Components are the building blocks you use to build user interfaces, so the styling for them generally should be done once, up front, and then only tweaked or changed rarely. For that reason putting the component styles in a separate, special file makes sense.
Layout and spacing is the styling that happens when using the components to build interfaces. It is the contextual styling that surrounds components and lays them out. For that reason keeping the layout/spacing styles in the markup makes sense.
To summarize more succinctly, if styles are shared they go in the theme file and if styles are contextual they go in the markup.
This distinction has some additional benefits, like giving you an escape hatch to override a component, either as a one-off special case or as an experiment before moving the new styles into a named variant intended to be used in other parts of the user interface.
Scales and responsiveness
Theme UI has one more trick up its sleeve, which is a special syntax for handling scales and responsiveness. There are scales for responsive breakpoints, font sizes, spacing, and a few other things.
{
breakpoints: ['40em', '52em', '64em'],
// 0, 1, 2, 3, 4, 5, 6, 7, 8, 9
fontSizes: [12, 14, 16, 18, 20, 24, 30, 36, 48, 64],
// 0, 1, 2, 3, 4, 5, 6, 7, 8, 9, 10, 11, 12, 13, 14, 15, 16, 16
space: [0, 4, 8, 12, 16, 20, 24, 32, 40, 48, 64, 80, 96, 128, 160, 192, 224, 256],
}
You define them in your theme file and then when you pass a number to a property it will look up the value in the appropriate scale at that array index.
import { Text } from 'theme-ui'
export default () => (
<Box sx={{ padding: 2 }}>
<Text sx={{ fontSize: 2 }}>Some text</Text>
</Box>
)
This will make a box with 8px
of padding and text with a font size of 16px
. It gets even more interesting when you add in the array syntax.
import { Text } from 'theme-ui'
export default () => (
<Text sx={{ fontSize: [2, 3, 5, 8] }}>
Some text
</Text>
)
This will map the values to the scales, but change them depending on the breakpoints
scale. The font size will start at 16px
and then change to 18px
, 24px
, and 48px
at larger breakpoints.
How it went
I’ve built a lot of interfaces over the years and building with this stack was probably the most enjoyable experience I’ve ever had. In every new project there’s that point where it starts to feel like it’s getting away from you as it gets bigger and more complex, and that never really happened with this one.

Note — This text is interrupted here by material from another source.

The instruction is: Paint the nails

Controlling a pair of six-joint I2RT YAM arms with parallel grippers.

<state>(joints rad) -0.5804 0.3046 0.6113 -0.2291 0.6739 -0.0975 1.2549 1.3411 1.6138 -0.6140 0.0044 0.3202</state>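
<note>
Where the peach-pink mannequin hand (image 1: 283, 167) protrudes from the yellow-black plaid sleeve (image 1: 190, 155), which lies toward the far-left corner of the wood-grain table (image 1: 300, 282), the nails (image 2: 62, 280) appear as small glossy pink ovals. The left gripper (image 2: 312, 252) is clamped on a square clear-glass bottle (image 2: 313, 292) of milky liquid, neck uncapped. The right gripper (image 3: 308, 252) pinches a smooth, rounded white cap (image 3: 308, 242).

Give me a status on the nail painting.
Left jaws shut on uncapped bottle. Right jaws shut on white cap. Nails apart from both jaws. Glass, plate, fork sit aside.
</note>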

Now that the new marketing site is out we’re starting to do the same work as before (updating the changelog, docs, write new blog posts, et cetera) but with the new stack, and while there are lots of small improvements the biggest win seems to be the docs. Editing them in MDX instead of raw HTML has made them exponentially easier to change and review.
My hat is off to the people who make Next.js, React, MDX, and Theme UI—they are incredibly impressive tools and I’m excited to see how they evolve!